To enumerate all elements of the satisfying set, we can perform an exhaustive search of the graph, printing out the element corresponding to the current path every time we reach a terminal vertex with value 1. The procedure *Satisfy-all* shown in Fig. 10 implements this method. This procedure has three arguments: the index of the current function argument in the enumeration, the root vertex of the subgraph being searched, and an array describing the state of the search. It is called at the top level with index 1, the root vertex of the graph, and an array with arbitrary initialization. The effect of the procedure when invoked with index *i*, vertex *v*, and with the array having its first i - 1 elements equal to  $b_1, \dots, b_{i-1}$ is to enumerate all elements in the set

$$\{(b_1, \dots, b_{i-1}, x_i, \dots, x_n) | \\ f_v = (b_1, \dots, b_{i-1}, x_i, \dots, x_n) = 1\}.$$

As with the previous algorithm, this procedure will work for any function graph, but it could require time exponential in nfor an unreduced graph regardless of the size of the satisfying set (consider a complete binary tree with all terminal vertices having value 0). For a reduced graph, however, we are guaranteed that the search will only fail when the procedure is called on a terminal vertex with value 0, and in this case the recursive call to the other child will succeed.

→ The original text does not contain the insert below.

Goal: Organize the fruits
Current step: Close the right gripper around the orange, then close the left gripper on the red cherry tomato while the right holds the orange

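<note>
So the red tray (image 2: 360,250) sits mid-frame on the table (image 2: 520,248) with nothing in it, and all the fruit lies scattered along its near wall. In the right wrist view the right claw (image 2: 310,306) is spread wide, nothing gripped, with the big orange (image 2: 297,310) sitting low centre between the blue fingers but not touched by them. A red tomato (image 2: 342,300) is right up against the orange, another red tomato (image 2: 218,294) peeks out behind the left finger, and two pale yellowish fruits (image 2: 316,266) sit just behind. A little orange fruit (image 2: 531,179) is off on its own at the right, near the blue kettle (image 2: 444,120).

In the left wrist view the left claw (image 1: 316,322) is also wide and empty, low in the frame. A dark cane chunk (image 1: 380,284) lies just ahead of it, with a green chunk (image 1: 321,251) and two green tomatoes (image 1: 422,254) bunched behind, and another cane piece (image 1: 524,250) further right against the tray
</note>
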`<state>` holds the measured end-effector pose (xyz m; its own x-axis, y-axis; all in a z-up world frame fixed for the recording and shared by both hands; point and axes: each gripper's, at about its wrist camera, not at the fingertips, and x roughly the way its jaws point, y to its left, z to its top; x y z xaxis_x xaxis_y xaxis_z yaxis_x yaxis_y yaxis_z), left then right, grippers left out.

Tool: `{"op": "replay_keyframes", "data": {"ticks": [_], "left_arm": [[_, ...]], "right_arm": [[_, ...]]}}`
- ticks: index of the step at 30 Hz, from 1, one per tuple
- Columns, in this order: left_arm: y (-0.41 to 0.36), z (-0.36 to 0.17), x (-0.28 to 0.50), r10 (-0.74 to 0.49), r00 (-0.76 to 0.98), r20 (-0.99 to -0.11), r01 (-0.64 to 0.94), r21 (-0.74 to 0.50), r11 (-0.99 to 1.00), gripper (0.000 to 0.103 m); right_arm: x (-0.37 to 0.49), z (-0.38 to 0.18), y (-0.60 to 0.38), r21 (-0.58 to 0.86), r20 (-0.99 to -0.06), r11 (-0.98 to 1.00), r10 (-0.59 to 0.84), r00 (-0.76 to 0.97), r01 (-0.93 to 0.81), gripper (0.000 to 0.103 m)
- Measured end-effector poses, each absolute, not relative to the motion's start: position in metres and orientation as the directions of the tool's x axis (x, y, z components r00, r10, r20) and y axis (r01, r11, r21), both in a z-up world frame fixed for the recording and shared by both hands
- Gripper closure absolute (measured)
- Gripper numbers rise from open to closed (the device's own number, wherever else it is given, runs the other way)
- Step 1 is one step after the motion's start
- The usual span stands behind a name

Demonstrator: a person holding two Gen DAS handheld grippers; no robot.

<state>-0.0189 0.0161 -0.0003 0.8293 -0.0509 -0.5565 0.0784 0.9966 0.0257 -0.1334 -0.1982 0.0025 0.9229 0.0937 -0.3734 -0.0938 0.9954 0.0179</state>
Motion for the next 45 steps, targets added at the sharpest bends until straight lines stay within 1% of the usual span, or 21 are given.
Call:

Hence, at least half of the recursive calls to Satisfy-all generate at least one new argument value to some element in the satisfying set, and the overall complexity is  $O(n \cdot |S_f|)$ .

Finally, to compute the size of the satisfying set, we assign a value  $\alpha_v$  to each vertex v in the graph according to the following recursive formula:

1) If v is a terminal vertex:  $\alpha_v = value(v)$ .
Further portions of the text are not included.